» **Task details**:
Reproduce word for word the line that contains "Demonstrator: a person" and each line that follows it, stopping after the final line of the material.

» **Dataset extract**:
____________________

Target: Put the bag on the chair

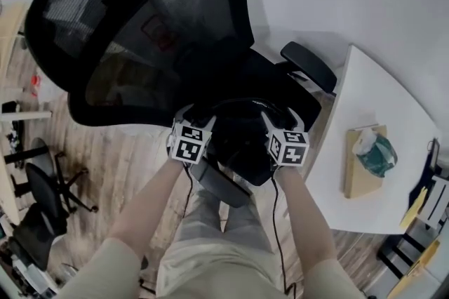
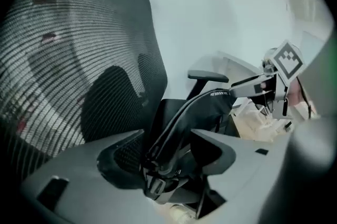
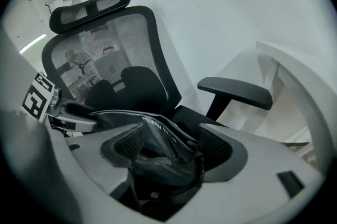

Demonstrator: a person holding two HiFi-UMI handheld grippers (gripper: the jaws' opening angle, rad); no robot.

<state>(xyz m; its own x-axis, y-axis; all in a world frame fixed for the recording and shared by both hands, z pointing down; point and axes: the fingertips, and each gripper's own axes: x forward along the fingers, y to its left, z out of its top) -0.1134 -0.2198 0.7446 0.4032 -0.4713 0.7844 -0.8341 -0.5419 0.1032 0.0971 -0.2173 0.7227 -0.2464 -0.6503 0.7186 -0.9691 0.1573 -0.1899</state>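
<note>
A black bag (image 1: 242,143) lies over the seat of a black mesh office chair (image 1: 140,31), in front of its backrest. My left gripper (image 1: 200,116) is at the bag's left end and my right gripper (image 1: 277,120) at its right end. In the left gripper view the jaws (image 2: 168,157) stand apart, and a black strap and buckle (image 2: 171,136) of the bag pass loosely between them. In the right gripper view the jaws (image 3: 171,152) also stand apart around the bag's lettered top edge (image 3: 158,131), and the pads do not press on it.
The chair's right armrest (image 1: 309,66) juts out beside a white table (image 1: 365,94). On the table lies a wooden board with a teal bundle (image 1: 375,154). Another black chair (image 1: 42,199) stands on the wooden floor at the left. A white wall is behind.
</note>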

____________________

» **Your response**:
Demonstrator: a person holding two HiFi-UMI handheld grippers (gripper: the jaws' opening angle, rad); no robot.

<state>(xyz m; its own x-axis, y-axis; all in a world frame fixed for the recording and shared by both hands, z pointing down; point and axes: the fingertips, and each gripper's own axes: x forward along the fingers, y to its left, z out of its top) -0.1134 -0.2198 0.7446 0.4032 -0.4713 0.7844 -0.8341 -0.5419 0.1032 0.0971 -0.2173 0.7227 -0.2464 -0.6503 0.7186 -0.9691 0.1573 -0.1899</state>
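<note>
A black bag (image 1: 242,143) lies over the seat of a black mesh office chair (image 1: 140,31), in front of its backrest. My left gripper (image 1: 200,116) is at the bag's left end and my right gripper (image 1: 277,120) at its right end. In the left gripper view the jaws (image 2: 168,157) stand apart, and a black strap and buckle (image 2: 171,136) of the bag pass loosely between them. In the right gripper view the jaws (image 3: 171,152) also stand apart around the bag's lettered top edge (image 3: 158,131), and the pads do not press on it.
The chair's right armrest (image 1: 309,66) juts out beside a white table (image 1: 365,94). On the table lies a wooden board with a teal bundle (image 1: 375,154). Another black chair (image 1: 42,199) stands on the wooden floor at the left. A white wall is behind.
</note>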

No more work is needed on this answer.